「…橘は、桜が好きなん?」

「え?」

「あの時も見てたやん。…桜」


あの時って…。
私が轢かれそうになった、初めて川口くんと話したあの時?


「…うん、好き。桜って、綺麗なんだもん」


目の前で、桜の花びらが落ちていく。

桜は、日本人にとって特別な存在。

でなければ、春が近くなっても『桜前線が〜〜…』なんてやらないはずだもん。


「…あっ。
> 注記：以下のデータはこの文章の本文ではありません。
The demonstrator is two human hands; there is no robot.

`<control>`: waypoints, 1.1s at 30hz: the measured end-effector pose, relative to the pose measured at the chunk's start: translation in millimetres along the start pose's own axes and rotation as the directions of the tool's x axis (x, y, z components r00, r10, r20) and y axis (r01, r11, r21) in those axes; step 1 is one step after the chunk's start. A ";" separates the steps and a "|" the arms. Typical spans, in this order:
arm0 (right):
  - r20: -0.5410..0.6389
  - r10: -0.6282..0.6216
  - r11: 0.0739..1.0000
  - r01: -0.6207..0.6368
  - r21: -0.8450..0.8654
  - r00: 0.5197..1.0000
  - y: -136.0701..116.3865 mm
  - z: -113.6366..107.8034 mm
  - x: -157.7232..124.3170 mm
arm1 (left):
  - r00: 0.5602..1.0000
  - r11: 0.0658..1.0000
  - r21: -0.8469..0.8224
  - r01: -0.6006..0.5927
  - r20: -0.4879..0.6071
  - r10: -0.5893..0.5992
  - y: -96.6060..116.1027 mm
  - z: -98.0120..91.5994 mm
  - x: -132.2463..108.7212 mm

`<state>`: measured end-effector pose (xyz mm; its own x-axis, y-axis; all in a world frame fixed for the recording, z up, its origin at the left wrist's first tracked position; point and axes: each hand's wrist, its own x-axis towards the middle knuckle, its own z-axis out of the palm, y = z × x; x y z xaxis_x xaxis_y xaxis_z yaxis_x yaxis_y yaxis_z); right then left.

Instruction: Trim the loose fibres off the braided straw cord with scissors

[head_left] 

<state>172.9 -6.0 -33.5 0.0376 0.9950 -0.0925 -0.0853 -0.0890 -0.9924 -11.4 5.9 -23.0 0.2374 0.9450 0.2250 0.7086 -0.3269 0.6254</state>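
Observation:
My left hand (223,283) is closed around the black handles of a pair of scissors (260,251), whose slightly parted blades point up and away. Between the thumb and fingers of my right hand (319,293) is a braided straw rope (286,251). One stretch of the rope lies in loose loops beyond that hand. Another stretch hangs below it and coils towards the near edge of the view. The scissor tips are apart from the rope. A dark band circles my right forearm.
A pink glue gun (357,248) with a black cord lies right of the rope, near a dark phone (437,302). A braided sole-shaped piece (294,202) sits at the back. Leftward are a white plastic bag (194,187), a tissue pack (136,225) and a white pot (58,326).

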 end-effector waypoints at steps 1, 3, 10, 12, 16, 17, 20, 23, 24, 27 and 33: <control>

川口くん、知ってる?」

「ん?」

「落ちてくる桜の花びらを、地面に着く前に片手でとれると、恋が叶うんだって!」

「…なんやそれ?聞いたことあらへん」

「やってみようよ」



返事を聞く前に、私は桜の花びらを待つ。

…でも、これだけ散ってるんだもん。
1つくらいは取れるはず…!



「あっ!?」

取った?

……取れなかった。


次の花びらだっ。



「やっ!」


…ダメだぁ。
取れない……。




「…橘は、好きな人おるん?」

「えっ!?」



あっ!
花びら、掴めそうだったのに…。


暗いから、余計見えないんだよなぁ…。


って、なんだっけ?




「好きな人?」

「おらんかったら、そんなに必死にならへんやろ」

「あ…、そだね……。まぁ、いる」



ていうか、ついさっき自覚した。